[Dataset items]
※ ※ ※

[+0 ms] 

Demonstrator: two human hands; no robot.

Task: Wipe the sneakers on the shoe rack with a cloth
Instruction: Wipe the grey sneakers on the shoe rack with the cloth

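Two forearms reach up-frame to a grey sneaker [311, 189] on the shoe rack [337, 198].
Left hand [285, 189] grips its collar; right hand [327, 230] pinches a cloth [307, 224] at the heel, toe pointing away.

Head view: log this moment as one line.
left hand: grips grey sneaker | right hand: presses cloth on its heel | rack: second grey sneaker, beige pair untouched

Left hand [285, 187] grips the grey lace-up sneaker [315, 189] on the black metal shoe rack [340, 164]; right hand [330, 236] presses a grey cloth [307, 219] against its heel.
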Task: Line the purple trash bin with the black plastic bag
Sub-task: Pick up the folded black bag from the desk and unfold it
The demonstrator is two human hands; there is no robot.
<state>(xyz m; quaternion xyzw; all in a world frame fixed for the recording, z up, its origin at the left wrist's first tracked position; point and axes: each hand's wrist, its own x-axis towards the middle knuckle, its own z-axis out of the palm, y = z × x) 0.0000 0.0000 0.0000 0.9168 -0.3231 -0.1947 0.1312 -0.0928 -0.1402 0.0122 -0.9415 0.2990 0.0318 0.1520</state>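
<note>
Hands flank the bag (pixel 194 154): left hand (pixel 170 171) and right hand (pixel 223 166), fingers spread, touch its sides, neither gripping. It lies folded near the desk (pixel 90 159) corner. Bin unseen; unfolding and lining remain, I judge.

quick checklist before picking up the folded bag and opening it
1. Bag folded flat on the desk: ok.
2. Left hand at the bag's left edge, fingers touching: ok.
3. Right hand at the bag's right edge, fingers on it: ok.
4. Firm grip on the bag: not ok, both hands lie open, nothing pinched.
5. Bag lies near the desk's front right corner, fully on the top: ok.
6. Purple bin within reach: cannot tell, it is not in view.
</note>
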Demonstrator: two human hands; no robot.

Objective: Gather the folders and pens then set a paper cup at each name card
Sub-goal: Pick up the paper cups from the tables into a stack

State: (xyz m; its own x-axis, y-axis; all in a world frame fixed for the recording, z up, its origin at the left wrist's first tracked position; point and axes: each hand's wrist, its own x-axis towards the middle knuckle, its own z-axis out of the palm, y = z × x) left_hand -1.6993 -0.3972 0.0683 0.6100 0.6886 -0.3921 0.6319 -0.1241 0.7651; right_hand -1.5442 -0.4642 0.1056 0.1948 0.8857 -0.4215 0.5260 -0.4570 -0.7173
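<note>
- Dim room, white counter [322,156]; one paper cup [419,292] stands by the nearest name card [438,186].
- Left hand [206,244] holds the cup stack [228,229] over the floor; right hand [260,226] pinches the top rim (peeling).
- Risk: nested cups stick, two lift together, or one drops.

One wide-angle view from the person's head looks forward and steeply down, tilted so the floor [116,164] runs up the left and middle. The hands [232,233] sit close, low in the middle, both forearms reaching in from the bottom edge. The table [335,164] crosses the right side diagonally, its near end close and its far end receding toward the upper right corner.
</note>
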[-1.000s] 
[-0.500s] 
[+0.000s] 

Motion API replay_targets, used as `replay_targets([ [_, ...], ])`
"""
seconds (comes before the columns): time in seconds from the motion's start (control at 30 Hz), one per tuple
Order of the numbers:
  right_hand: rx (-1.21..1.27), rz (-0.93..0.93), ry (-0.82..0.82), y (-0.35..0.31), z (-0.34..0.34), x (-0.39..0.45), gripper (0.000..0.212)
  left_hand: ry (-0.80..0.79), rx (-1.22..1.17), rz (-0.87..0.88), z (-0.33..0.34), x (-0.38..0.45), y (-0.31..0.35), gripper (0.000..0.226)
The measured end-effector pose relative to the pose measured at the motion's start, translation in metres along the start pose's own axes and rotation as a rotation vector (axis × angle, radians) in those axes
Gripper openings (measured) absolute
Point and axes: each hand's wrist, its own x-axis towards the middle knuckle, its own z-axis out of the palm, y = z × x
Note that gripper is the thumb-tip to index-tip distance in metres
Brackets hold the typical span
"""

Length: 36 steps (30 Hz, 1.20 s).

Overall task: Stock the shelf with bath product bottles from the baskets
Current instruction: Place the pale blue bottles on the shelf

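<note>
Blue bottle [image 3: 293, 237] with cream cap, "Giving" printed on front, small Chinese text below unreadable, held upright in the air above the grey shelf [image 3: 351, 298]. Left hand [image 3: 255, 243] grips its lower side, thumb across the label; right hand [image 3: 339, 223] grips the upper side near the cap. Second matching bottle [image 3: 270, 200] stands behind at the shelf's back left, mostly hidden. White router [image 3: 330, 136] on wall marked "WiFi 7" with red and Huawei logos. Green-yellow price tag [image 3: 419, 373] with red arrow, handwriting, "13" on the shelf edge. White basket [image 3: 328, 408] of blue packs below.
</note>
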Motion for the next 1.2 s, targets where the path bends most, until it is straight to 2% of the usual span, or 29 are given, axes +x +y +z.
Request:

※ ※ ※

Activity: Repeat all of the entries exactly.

Answer for this exercise:
[+0 ms] 

Demonstrator: two human hands; no robot.

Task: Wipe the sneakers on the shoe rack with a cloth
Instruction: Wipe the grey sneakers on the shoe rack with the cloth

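Two forearms reach up-frame to a grey sneaker [311, 189] on the shoe rack [337, 198].
Left hand [285, 189] grips its collar; right hand [327, 230] pinches a cloth [307, 224] at the heel, toe pointing away.

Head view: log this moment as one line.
left hand: grips grey sneaker | right hand: presses cloth on its heel | rack: second grey sneaker, beige pair untouched

Left hand [285, 187] grips the grey lace-up sneaker [315, 189] on the black metal shoe rack [340, 164]; right hand [330, 236] presses a grey cloth [307, 219] against its heel.
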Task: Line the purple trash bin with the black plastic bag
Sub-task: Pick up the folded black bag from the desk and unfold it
The demonstrator is two human hands; there is no robot.
<state>(xyz m; quaternion xyzw; all in a world frame fixed for the recording, z up, its origin at the left wrist's first tracked position; point and axes: each hand's wrist, its own x-axis towards the middle knuckle, its own z-axis out of the palm, y = z × x) 0.0000 0.0000 0.0000 0.9168 -0.3231 -0.1947 0.1312 -0.0928 -0.1402 0.0122 -0.9415 0.2990 0.0318 0.1520</state>
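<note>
Hands flank the bag (pixel 194 154): left hand (pixel 170 171) and right hand (pixel 223 166), fingers spread, touch its sides, neither gripping. It lies folded near the desk (pixel 90 159) corner. Bin unseen; unfolding and lining remain, I judge.

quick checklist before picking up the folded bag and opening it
1. Bag folded flat on the desk: ok.
2. Left hand at the bag's left edge, fingers touching: ok.
3. Right hand at the bag's right edge, fingers on it: ok.
4. Firm grip on the bag: not ok, both hands lie open, nothing pinched.
5. Bag lies near the desk's front right corner, fully on the top: ok.
6. Purple bin within reach: cannot tell, it is not in view.
</note>
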Demonstrator: two human hands; no robot.

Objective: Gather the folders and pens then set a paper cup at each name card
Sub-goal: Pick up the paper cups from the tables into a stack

State: (xyz m; its own x-axis, y-axis; all in a world frame fixed for the recording, z up, its origin at the left wrist's first tracked position; point and axes: each hand's wrist, its own x-axis towards the middle knuckle, its own z-axis out of the palm, y = z × x) left_hand -1.6993 -0.3972 0.0683 0.6100 0.6886 -0.3921 0.6319 -0.1241 0.7651; right_hand -1.5442 -0.4642 0.1056 0.1948 0.8857 -0.4215 0.5260 -0.4570 -0.7173
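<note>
- Dim room, white counter [322,156]; one paper cup [419,292] stands by the nearest name card [438,186].
- Left hand [206,244] holds the cup stack [228,229] over the floor; right hand [260,226] pinches the top rim (peeling).
- Risk: nested cups stick, two lift together, or one drops.

One wide-angle view from the person's head looks forward and steeply down, tilted so the floor [116,164] runs up the left and middle. The hands [232,233] sit close, low in the middle, both forearms reaching in from the bottom edge. The table [335,164] crosses the right side diagonally, its near end close and its far end receding toward the upper right corner.
</note>
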[-1.000s] 
[-0.500s] 
[+0.000s] 

Motion API replay_targets, used as `replay_targets([ [_, ...], ])`
"""
seconds (comes before the columns): time in seconds from the motion's start (control at 30 Hz), one per tuple
Order of the numbers:
  right_hand: rx (-1.21..1.27), rz (-0.93..0.93), ry (-0.82..0.82), y (-0.35..0.31), z (-0.34..0.34), x (-0.39..0.45), gripper (0.000..0.212)
  left_hand: ry (-0.80..0.79), rx (-1.22..1.17), rz (-0.87..0.88), z (-0.33..0.34), x (-0.38..0.45), y (-0.31..0.35), gripper (0.000..0.226)
The measured end-effector pose relative to the pose measured at the motion's start, translation in metres along the start pose's own axes and rotation as a rotation vector (axis × angle, radians) in those axes
Gripper openings (measured) absolute
Point and axes: each hand's wrist, its own x-axis towards the middle knuckle, its own z-axis out of the palm, y = z × x
Note that gripper is the thumb-tip to index-tip distance in metres
Brackets hold the typical span
"""

Length: 36 steps (30 Hz, 1.20 s).

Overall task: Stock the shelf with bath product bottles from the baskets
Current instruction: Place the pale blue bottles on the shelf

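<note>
Blue bottle [image 3: 293, 237] with cream cap, "Giving" printed on front, small Chinese text below unreadable, held upright in the air above the grey shelf [image 3: 351, 298]. Left hand [image 3: 255, 243] grips its lower side, thumb across the label; right hand [image 3: 339, 223] grips the upper side near the cap. Second matching bottle [image 3: 270, 200] stands behind at the shelf's back left, mostly hidden. White router [image 3: 330, 136] on wall marked "WiFi 7" with red and Huawei logos. Green-yellow price tag [image 3: 419, 373] with red arrow, handwriting, "13" on the shelf edge. White basket [image 3: 328, 408] of blue packs below.
</note>
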Motion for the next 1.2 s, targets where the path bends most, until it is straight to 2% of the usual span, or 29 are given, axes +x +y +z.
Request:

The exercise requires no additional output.